Sql-server – Improving Speed of Cross Apply

spatialsql servert-sql

I posted a question on how to create a relation between 2 tables based on a spatial field
https://stackoverflow.com/questions/63769885/t-sql-passing-column-to-subquery-for-filtering

The performance is terrible when the city has only 5k records and listing has 12k
(takes 54 seconds to run on sql server 2019, dual core i5)

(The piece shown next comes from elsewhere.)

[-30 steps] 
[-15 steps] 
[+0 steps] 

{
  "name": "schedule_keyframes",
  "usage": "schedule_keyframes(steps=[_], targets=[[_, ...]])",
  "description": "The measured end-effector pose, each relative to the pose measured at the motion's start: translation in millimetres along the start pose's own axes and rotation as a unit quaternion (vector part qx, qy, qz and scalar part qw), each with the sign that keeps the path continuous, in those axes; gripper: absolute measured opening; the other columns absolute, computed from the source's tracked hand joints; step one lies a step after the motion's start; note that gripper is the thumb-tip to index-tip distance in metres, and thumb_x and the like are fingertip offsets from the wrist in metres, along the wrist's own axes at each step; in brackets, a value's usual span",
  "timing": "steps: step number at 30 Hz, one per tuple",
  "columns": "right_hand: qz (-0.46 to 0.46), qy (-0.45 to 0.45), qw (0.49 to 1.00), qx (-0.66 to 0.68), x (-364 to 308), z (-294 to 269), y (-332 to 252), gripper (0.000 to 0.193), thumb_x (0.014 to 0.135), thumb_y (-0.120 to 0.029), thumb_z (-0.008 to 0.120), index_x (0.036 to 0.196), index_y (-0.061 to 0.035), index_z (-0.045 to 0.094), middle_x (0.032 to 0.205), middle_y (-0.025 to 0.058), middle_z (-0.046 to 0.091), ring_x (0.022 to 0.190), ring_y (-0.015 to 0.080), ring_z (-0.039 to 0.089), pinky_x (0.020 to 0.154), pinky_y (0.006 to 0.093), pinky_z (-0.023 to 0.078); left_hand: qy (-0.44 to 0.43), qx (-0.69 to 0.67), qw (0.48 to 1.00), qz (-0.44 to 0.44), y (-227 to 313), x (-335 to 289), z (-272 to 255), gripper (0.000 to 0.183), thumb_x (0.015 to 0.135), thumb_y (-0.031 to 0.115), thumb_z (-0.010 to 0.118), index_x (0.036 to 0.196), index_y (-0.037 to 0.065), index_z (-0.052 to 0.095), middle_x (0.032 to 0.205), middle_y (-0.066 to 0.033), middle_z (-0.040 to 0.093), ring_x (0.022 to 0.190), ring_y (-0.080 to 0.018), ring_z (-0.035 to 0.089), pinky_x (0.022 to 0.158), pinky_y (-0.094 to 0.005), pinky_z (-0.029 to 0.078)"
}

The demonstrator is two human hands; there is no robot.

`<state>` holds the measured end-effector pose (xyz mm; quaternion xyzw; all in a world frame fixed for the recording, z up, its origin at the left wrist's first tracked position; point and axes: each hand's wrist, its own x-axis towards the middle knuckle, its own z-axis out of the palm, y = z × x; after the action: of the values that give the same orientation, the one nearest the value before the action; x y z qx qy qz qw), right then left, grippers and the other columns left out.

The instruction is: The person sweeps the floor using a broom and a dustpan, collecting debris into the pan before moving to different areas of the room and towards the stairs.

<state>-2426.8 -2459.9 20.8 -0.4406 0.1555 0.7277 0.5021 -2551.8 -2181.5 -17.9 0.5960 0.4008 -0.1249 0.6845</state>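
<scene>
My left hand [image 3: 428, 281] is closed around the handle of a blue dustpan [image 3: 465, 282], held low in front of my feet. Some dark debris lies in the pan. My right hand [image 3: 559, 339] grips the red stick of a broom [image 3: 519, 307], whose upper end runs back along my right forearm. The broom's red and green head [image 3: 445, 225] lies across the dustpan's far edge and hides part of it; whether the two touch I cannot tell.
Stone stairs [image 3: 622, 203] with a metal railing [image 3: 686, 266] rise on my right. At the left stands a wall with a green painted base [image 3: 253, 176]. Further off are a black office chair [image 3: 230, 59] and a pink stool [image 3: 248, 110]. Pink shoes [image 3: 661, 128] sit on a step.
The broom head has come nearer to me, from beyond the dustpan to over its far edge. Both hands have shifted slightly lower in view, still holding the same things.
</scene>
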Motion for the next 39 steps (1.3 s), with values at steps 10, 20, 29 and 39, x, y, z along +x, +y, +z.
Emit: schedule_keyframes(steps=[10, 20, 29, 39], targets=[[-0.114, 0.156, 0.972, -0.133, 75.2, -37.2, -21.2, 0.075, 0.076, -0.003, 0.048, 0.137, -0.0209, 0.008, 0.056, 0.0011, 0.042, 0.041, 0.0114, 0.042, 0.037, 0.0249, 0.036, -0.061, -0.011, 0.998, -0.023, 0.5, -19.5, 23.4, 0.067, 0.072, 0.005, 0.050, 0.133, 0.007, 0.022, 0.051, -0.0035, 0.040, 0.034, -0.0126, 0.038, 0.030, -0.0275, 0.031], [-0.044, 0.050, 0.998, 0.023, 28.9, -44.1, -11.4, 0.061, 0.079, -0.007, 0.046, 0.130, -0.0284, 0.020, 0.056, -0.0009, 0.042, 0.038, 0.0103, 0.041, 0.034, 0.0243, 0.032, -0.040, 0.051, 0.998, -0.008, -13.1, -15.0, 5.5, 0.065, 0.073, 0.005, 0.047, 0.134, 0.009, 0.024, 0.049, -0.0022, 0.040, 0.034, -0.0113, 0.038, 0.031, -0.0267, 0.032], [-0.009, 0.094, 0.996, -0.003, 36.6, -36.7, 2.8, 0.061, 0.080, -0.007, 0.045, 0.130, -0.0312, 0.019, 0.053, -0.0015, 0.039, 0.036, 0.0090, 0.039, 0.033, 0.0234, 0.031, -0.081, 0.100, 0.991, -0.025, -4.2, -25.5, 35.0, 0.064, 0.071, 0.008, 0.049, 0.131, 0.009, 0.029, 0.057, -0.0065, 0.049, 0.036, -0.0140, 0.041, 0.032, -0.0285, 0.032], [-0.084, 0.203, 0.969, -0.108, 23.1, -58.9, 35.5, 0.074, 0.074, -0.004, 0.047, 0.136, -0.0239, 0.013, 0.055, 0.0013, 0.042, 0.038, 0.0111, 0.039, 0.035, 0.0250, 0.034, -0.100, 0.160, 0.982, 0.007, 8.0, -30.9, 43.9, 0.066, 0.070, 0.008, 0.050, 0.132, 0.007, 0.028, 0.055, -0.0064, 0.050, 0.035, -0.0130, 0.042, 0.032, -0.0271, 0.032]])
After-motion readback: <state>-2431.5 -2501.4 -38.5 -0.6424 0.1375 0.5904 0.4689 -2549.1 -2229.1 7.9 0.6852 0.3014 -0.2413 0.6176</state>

Anything I can do to improve it? Execution plan is https://www.brentozar.com/pastetheplan/?id=BkiRk-74P

2nd Plan (based on the query in the answer by Kumar)
https://www.brentozar.com/pastetheplan/?id=HJSLs_L4D

This is the query

select l.*, city.*
from  listings l
cross apply (
     select  top (1)  c.UnicodeName, c.name, r.code as region, cn.code as country from cities c
     inner join regions r on r.regionid = c.regionid
     inner join Countries cn on cn.CountryId = r.countryid
     where c.location.STDistance(l.location) is not null
     order by c.Location.STDistance(l.location) 
 ) as city

Indexes on cities and listings

CREATE SPATIAL INDEX [256_HHHH] ON [dbo].[Listings]
(
    [Location]
)USING  GEOGRAPHY_GRID 
WITH (GRIDS =(LEVEL_1 = HIGH,LEVEL_2 = HIGH,LEVEL_3 = HIGH,LEVEL_4 = HIGH), 
CELLS_PER_OBJECT = 256, PAD_INDEX = OFF, STATISTICS_NORECOMPUTE = OFF, SORT_IN_TEMPDB = OFF, DROP_EXISTING = OFF, ONLINE = OFF, ALLOW_ROW_LOCKS = ON, ALLOW_PAGE_LOCKS = ON) ON [PRIMARY]
GO

CREATE SPATIAL INDEX [16_HHHH] ON [dbo].[Listings]
(
    [Location]
)USING  GEOGRAPHY_GRID 
WITH (GRIDS =(LEVEL_1 = HIGH,LEVEL_2 = HIGH,LEVEL_3 = HIGH,LEVEL_4 = HIGH), 
CELLS_PER_OBJECT = 16, PAD_INDEX = OFF, STATISTICS_NORECOMPUTE = OFF, SORT_IN_TEMPDB = OFF, DROP_EXISTING = OFF, ONLINE = OFF, ALLOW_ROW_LOCKS = ON, ALLOW_PAGE_LOCKS = ON) ON [PRIMARY]
GO

Updated Query based on Kumar's Suggestion, which does not bring back any results. it seems this code is assuming that listing and city have the exact same position. They dont, I just want to pick the nearest city for each listing.
I also had to change = to STEquals as there were syntax errors otherwise.

;With CTE as
(
select l.*, c.RegionId, c.UnicodeName, c.name,c.location.STDistance(l.location) Locationdistance
from  listings l
inner join  cities c on l.location.STEquals(c.Location)=1

)

select c.*,r.code as region, cn.code as country
from CTE C
inner join regions r on r.regionid = c.RegionId
     inner join Countries cn on cn.CountryId = r.countryid
     where Locationdistance is not null
order by Locationdistance

Best Answer

Always verify if the join is returing correct number of rows from each join.

Try this,

;With CTE as
(
 select l.*, city.*
from  listings l
cross apply (
     select  top (1)  c.UnicodeName, c.name,c.regionid
     --, r.code as region, cn.code as country 
     from cities c
     --inner join regions r on r.regionid = c.regionid
     --inner join Countries cn on cn.CountryId = r.countryid
     where c.location.STDistance(l.location) is not null
     order by c.Location.STDistance(l.location) 
 ) as city
 )

 select c.* 
  ,r.code as region, cn.code as country 
 from CTE C
 inner join regions r on r.regionid = c.regionid
 inner join Countries cn on cn.CountryId = r.countryid
 OPTION (MAXDOP 1, RECOMPILE);

Has Estimated number of rows decrease.
Is difference between Actual number of rows and Estimated number of rows decrease.